## What is being asked:
After finding the line with "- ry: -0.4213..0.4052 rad" in the data below, set down exactly each line through the one with "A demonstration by", inclusive, and stop there.

## Supplied information:
--------

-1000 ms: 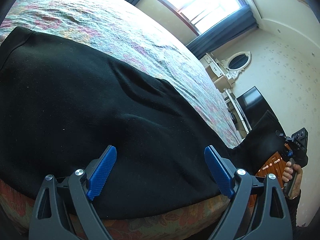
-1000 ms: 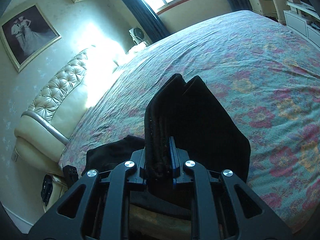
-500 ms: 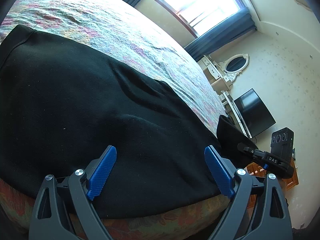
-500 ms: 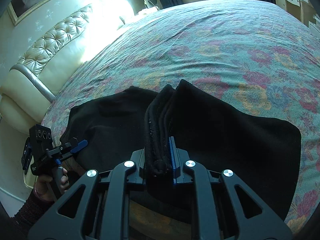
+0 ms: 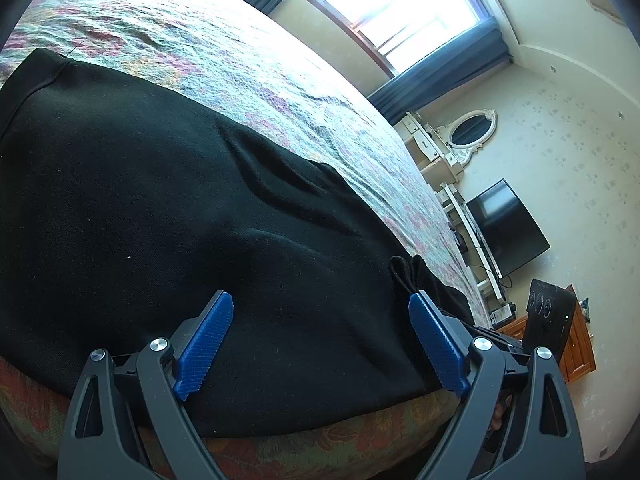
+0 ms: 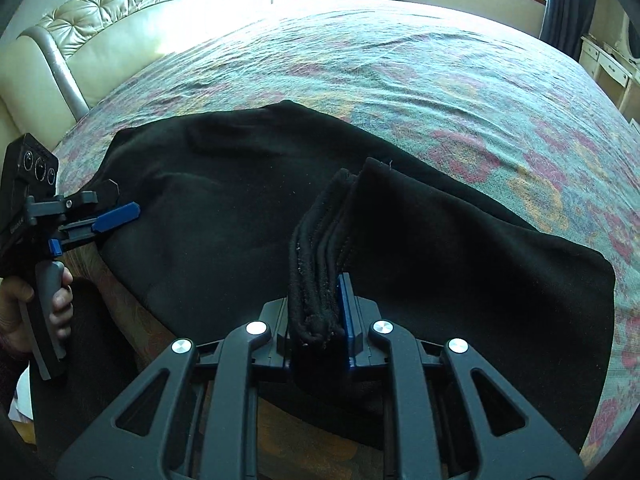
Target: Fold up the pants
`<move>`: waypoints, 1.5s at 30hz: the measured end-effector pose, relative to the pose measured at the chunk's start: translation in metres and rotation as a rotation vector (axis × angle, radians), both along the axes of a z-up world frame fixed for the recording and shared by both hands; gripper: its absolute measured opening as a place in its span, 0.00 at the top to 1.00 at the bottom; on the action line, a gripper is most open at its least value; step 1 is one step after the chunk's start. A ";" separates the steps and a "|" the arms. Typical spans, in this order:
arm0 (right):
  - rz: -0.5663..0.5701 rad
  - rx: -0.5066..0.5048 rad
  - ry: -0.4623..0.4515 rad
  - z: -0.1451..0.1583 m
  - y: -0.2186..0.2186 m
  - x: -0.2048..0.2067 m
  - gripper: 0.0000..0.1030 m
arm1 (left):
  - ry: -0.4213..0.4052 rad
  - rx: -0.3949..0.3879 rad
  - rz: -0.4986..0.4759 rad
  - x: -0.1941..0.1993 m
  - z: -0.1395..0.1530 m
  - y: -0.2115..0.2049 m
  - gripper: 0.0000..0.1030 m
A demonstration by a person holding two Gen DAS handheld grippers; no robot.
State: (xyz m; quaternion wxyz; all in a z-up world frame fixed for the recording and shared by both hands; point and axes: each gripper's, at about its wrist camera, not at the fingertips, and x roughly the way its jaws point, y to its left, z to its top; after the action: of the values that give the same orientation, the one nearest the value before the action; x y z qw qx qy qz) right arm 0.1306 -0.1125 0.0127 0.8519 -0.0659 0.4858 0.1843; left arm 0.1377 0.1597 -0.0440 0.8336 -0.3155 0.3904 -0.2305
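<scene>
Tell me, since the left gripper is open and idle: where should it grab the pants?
Probably the near edge of the pants, where it drapes over the bed side. Come in from the front, low: that hem hangs free, while the rest lies flat.

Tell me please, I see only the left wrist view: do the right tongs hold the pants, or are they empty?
Observer: They hold them. The right tongs are shut on a thick, many-layered bunch of the black pants.
Operator: What stands at the end of the bed beyond my left tongs?
Observer: A cream tufted headboard, seen in the right wrist view.
Operator: And what holds my left tongs?
Observer: A hand grips their handle, low beside the bed edge. The left tongs stand open at the side edge of the pants.
</scene>
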 end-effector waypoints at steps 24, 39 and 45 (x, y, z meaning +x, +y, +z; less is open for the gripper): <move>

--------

## Your response:
  - ry: -0.4213..0.4052 rad
  - rx: -0.3949..0.3879 rad
  - rz: -0.4986..0.4759 rad
  - x: -0.1941..0.1993 m
  - z: -0.1395..0.1530 m
  - y: -0.2115..0.2049 m
  - gripper: 0.0000..0.1030 m
A demonstration by a person holding two Gen DAS handheld grippers; no robot.

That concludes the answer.